8 How do you put an emphasis on written communication in a remote world?
You need a very healthy balance between synchronous and asynchronous communication. Years ago, it was very hard to have synchronous communication. Today we use Zoom and video software, and it saved the world and let us run the education system and the healthcare system during the pandemic. In a work context, you need to be conscious that every meeting is potentially a massive tax on people’s time. You have to make sure you’re asking the right questions like why does this meeting exist? Do we have the right people in attendance? Do we have a plan for how we should be communicating with the people that are not in attendance? Do we have an agenda format and a facilitation technique? You should be making sure that during that meeting, it’s running in a way that encourages people to be present and are engaged.
9 When should you operate synchronously vs asynchronously?

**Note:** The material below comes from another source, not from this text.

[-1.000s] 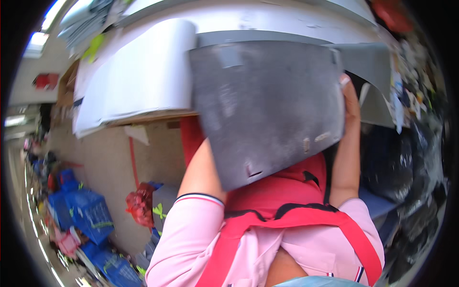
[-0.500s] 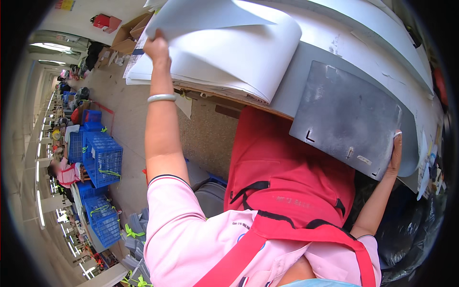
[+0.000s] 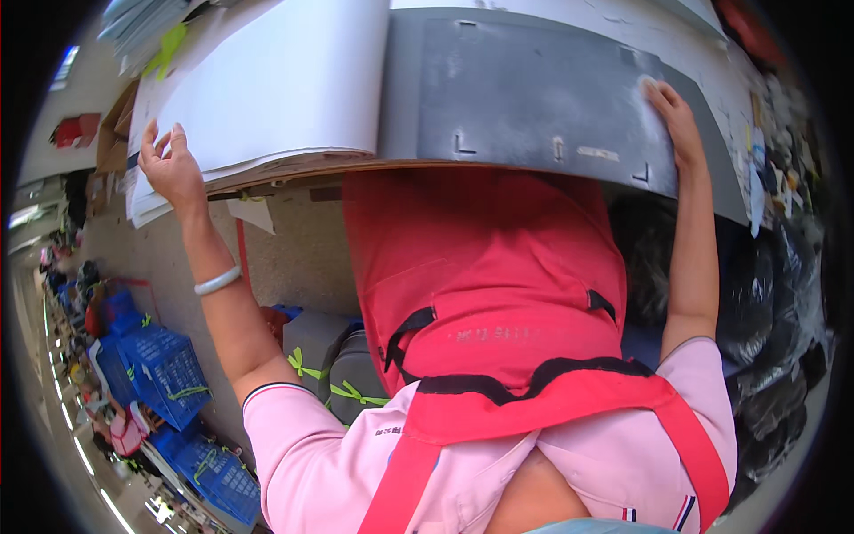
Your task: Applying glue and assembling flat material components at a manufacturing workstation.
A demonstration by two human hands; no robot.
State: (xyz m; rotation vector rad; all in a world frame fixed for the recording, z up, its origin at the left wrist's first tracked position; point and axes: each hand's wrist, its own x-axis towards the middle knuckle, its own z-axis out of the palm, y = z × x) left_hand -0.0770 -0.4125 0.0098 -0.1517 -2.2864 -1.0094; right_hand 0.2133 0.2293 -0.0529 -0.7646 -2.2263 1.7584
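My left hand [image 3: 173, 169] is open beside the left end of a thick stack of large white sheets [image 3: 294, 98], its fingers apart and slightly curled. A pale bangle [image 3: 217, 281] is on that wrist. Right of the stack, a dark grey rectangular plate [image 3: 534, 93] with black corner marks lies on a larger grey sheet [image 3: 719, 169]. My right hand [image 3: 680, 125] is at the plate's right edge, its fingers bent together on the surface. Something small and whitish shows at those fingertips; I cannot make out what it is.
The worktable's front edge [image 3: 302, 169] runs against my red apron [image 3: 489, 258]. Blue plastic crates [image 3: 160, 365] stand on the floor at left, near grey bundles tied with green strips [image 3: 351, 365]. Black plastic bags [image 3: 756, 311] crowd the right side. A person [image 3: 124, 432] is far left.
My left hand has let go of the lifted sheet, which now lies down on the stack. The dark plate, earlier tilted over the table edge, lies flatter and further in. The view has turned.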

Synchronous is great for things like status updates. Meetings are great for escalation. They are great for handling exceptions to process, they’re excellent for making sure that there’s awareness and you remove blockers, and they’re good for enshrining a decision.
10 How do you take care of people’s mental health and well-being when you’re operating as a distributed team?

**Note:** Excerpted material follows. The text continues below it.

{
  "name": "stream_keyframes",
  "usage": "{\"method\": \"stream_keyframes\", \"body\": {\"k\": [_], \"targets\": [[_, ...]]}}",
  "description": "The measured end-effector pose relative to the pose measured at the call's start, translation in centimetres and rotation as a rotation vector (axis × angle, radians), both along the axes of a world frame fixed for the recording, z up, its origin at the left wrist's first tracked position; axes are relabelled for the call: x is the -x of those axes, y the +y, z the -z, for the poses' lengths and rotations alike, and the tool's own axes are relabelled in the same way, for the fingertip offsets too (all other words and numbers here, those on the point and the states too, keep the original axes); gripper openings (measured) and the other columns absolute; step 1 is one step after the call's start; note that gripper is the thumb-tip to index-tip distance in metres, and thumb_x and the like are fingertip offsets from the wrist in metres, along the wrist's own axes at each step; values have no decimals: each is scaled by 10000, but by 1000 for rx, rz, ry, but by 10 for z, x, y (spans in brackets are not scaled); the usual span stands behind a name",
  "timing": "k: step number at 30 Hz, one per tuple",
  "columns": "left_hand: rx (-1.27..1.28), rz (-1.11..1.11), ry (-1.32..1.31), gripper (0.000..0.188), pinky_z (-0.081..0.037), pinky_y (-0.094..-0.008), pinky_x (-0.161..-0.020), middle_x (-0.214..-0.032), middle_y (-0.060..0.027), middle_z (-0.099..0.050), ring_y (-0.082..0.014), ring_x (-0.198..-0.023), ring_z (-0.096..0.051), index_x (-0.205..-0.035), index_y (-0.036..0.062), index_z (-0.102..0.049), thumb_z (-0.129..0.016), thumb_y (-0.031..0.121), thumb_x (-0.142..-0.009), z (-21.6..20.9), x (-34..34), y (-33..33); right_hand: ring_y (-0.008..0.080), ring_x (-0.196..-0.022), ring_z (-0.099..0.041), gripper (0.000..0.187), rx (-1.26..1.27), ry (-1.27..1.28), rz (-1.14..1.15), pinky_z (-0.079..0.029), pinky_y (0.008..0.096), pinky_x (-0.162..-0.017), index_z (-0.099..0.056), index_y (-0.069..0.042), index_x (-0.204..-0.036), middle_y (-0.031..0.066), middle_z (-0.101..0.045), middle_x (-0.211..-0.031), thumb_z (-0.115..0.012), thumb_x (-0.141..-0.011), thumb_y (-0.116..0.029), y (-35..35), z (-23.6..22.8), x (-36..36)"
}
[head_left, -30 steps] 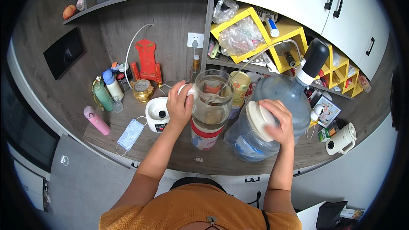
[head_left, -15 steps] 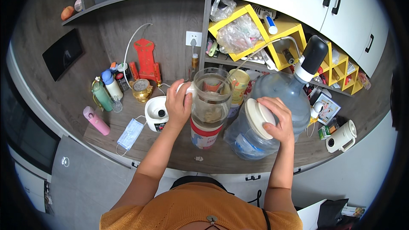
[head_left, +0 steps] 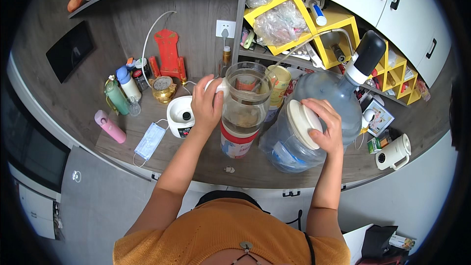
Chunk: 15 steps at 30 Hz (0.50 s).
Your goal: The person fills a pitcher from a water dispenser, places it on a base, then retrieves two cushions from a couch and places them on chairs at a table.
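Observation:
My left hand [head_left: 206,105] is closed round the white handle of a clear glass jug [head_left: 245,113]. Directly below the jug shows a red-and-white patterned container [head_left: 237,145]; whether they touch I cannot tell. A thin metal spout [head_left: 304,42] reaches the jug's open top from a black-topped pump [head_left: 369,54] on a large blue-tinted water bottle [head_left: 314,88]. My right hand [head_left: 327,126] grips a cream-white round lid [head_left: 302,124], tilted, thumb on its top. Under the lid is clear plastic with something blue inside [head_left: 287,156]; I cannot tell whether the lid sits on it.
At left are a white appliance base [head_left: 180,116], a face mask [head_left: 150,141], a pink bottle [head_left: 110,126], a green bottle [head_left: 116,97] and a gold pot [head_left: 163,90]. A yellow tin [head_left: 279,86] stands behind the jug. Right stands a white kettle [head_left: 393,152].
The whole view has shifted, so the counter and objects sit higher in the picture. My hands keep their grips on the jug handle and the lid.

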<state>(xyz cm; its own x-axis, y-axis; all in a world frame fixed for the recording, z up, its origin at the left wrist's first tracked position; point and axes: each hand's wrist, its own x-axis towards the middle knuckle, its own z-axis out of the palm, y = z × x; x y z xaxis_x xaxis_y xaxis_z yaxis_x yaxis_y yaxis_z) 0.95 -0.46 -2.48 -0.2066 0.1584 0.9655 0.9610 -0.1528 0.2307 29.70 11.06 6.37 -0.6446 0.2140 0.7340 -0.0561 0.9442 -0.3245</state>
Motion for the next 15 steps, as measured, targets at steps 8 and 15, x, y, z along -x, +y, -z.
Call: {"method": "stream_keyframes", "body": {"k": [8, 15], "targets": [[5, -1, -16, 258, -468, -407, -810, -1122, -190, -542, -352, -976, -560, -1103, 45, -590, -571, 115, -856, -1, -1, 0, 327, -924, -599, 582, 4, -11, 16, -470, 376, -804, -636, 1, -1080, 177, -634, -1053, -622, -707, -446, -1, -2, 0], [4, -1, -14, 264, -468, -403, -810, -1126, -186, -540, -349, -978, -559, -1105, 47, -592, -577, 110, -849, 1, 0, 1, 330, -924, -598, 579, -7, -10, 19, -470, 378, -805, -633, 8, -1079, 178, -635, -1051, -619, -707, -436, -1, -1, -1]]}}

As a startup founder, you have a certain level of responsibility for the well-being of your employees. And when you don’t have people coming into the office every day, there isn’t a natural check-in, you don’t see whether someone needs a little bit of help and the availability for someone to get help may not be readily available or accessible. We’ve developed a different kind of empathy, tolerance and understanding, over the last year. We’ve allowed our living rooms to become part of the office; we’re not turning to work to provide any sense of a life for us and were seeking more fulfillment elsewhere. There are those tech campuses that have been trying to recreate the college atmosphere for all of their college recruits and those folks go in and they work 15-hour days, and then there’s no balance, because it’s all in one thing and I don’t think we’re going to go back to that.

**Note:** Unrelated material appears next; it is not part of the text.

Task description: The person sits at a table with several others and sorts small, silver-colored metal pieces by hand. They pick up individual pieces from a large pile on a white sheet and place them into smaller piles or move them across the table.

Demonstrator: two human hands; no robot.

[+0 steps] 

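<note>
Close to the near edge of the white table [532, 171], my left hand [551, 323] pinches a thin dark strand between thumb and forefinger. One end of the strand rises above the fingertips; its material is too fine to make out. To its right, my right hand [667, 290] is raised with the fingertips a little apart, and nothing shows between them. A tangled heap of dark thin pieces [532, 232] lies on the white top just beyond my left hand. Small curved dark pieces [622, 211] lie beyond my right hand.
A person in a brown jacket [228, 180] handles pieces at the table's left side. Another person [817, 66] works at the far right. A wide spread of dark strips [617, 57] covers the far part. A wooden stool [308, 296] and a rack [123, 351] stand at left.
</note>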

11 Do you have any tips, resources, or words of advice for managers or leaders that are looking to get better at their craft?
I was a better leader than a manager when I started my career. Everybody should try to challenge themselves to try to take on things that they’re not entirely qualified for and get out of their comfort zone. A little bit of imposter syndrome is a good feeling because that means you’re about to grow, and you should always be striving for growth.